| HN Mirror

Y	Hacker News new \| ask \| show \| jobs

by BoorishBears 380 days ago

CPU-only is really terrible bang for your buck, and I wish people would stop pushing these impractical builds on people genuinely curious in local AI.

The KV cache won't soften the blow the first time they paste a code sample into a chat and end up waiting 10 minutes with absolutely no interactivity before they even get first token.

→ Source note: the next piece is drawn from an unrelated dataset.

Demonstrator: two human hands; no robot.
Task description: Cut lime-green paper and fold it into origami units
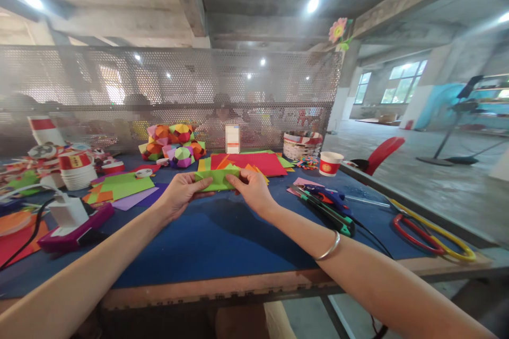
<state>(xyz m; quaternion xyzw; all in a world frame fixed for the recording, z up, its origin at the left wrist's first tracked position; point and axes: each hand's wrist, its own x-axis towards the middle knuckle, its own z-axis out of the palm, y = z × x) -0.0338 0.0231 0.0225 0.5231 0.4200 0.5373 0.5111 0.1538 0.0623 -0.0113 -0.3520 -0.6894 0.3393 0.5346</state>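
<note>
Above the blue tabletop (191,249) I hold a folded strip of light green paper (217,180) level between both hands. My left hand (181,193) pinches its left end, thumb on the near face. At the right end, my right hand (252,188) grips the paper the same way, its thumb pressed on the face. Right behind the strip lie red paper sheets (254,162), with orange and yellow-green pieces around them. Fingers behind the paper are partly hidden.
Several folded-paper balls (175,143) and a basket (303,144) stand along the mesh screen. On the right lie a green-black cutter (330,214), a glue gun (332,197) and scissors (429,233), beside a paper cup (331,163). A purple power strip (77,229) sits left.
</note>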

You'll get an infinitely more useful build out of a single 3090 and sticking to stuff like Gemma 27B than you will out of trying to run Deepseek off a CPU-only build. Even a GH200 struggles to run Deepseek at realistic speeds with bs=1, and there's an entire H100 attached to CPU there: there just isn't a magic way to get "affordable fast effective" AI out of a CPU offloaded model right now.

1 comments

ryan_glass 379 days ago

The quality on Gemma 27B is nowhere near good enough for my needs. None of the smaller models are.

BoorishBears 379 days ago

And that's fine, but the average person asking is already willing to give up some raw intelligence going local, and would not expect the kind of abysmal performance you're likely getting after describing it as "fast".

I setup Deepseek bs=1 on a $41,000 GH200 and got double digit prompt processing speeds (~50 tk/s): you're definitely getting worse performance than the GH200 was, and that's already unacceptable for most users.

They'd be much better served spending less money than you had to spend and getting an actually interactive experience, instead of having to send off prompts and wait several minutes to get an actual reply the moment the query involves any actual context.